**EXERCISE BRIEF**: Reproduce each line of the material precisely.

**DATASET EXCERPT**:
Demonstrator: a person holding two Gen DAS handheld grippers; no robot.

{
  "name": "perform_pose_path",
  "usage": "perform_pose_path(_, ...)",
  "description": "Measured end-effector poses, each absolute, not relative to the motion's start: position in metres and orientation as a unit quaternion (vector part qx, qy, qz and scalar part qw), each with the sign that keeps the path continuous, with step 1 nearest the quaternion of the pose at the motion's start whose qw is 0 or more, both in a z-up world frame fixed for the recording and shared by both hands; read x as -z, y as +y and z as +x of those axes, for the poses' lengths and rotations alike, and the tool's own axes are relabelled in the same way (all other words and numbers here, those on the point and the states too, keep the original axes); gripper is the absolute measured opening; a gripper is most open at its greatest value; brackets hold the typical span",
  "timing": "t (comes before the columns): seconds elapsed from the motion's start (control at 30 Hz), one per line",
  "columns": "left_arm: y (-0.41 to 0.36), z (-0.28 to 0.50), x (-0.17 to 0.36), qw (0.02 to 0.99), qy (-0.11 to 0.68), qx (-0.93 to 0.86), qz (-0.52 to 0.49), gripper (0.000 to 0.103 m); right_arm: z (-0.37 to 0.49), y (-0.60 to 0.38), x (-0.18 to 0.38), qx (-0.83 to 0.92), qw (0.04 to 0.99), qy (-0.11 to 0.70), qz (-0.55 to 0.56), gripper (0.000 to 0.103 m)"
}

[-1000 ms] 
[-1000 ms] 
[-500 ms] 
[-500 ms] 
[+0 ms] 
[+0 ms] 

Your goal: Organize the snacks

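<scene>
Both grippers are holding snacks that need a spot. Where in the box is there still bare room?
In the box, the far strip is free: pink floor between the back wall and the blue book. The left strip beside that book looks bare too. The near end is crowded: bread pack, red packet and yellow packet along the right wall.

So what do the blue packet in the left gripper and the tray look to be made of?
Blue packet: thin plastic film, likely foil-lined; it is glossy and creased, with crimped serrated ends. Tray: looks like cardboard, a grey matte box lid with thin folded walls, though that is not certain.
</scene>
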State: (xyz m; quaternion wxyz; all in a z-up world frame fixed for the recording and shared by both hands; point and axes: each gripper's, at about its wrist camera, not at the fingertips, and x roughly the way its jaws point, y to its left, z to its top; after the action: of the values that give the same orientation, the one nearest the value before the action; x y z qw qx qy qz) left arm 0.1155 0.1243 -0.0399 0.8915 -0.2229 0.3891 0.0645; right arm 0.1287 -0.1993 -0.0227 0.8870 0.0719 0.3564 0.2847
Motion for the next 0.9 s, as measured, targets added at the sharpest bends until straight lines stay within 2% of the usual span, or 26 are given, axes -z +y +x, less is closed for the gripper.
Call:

**ANSWER AREA**:
Demonstrator: a person holding two Gen DAS handheld grippers; no robot.

{
  "name": "perform_pose_path",
  "usage": "perform_pose_path(_, ...)",
  "description": "Measured end-effector poses, each absolute, not relative to the motion's start: position in metres and orientation as a unit quaternion (vector part qx, qy, qz and scalar part qw), each with the sign that keeps the path continuous, with step 1 nearest the quaternion of the pose at the motion's start whose qw is 0 or more, both in a z-up world frame fixed for the recording and shared by both hands; read x as -z, y as +y and z as +x of those axes, for the poses' lengths and rotations alike, and the tool's own axes are relabelled in the same way (all other words and numbers here, those on the point and the states too, keep the original axes); gripper is the absolute measured opening; a gripper is most open at its greatest value; brackets hold the typical span",
  "timing": "t (comes before the columns): seconds elapsed from the motion's start (control at 30 Hz), one per line",
  "columns": "left_arm: y (-0.41 to 0.36), z (-0.28 to 0.50), x (-0.17 to 0.36), qw (0.02 to 0.99), qy (-0.11 to 0.68), qx (-0.93 to 0.86), qz (-0.52 to 0.49), gripper (0.000 to 0.103 m); right_arm: z (-0.37 to 0.49), y (-0.60 to 0.38), x (-0.18 to 0.38), qx (-0.83 to 0.92), qw (0.04 to 0.99), qy (-0.11 to 0.70), qz (-0.55 to 0.56), gripper (0.000 to 0.103 m)"
}

[-1000 ms] 
[-1000 ms] 
[-500 ms] 
[-500 ms] 
[+0 ms] 
[+0 ms] 

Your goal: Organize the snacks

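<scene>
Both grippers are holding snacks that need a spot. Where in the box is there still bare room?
In the box, the far strip is free: pink floor between the back wall and the blue book. The left strip beside that book looks bare too. The near end is crowded: bread pack, red packet and yellow packet along the right wall.

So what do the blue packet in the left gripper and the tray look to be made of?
Blue packet: thin plastic film, likely foil-lined; it is glossy and creased, with crimped serrated ends. Tray: looks like cardboard, a grey matte box lid with thin folded walls, though that is not certain.
</scene>
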State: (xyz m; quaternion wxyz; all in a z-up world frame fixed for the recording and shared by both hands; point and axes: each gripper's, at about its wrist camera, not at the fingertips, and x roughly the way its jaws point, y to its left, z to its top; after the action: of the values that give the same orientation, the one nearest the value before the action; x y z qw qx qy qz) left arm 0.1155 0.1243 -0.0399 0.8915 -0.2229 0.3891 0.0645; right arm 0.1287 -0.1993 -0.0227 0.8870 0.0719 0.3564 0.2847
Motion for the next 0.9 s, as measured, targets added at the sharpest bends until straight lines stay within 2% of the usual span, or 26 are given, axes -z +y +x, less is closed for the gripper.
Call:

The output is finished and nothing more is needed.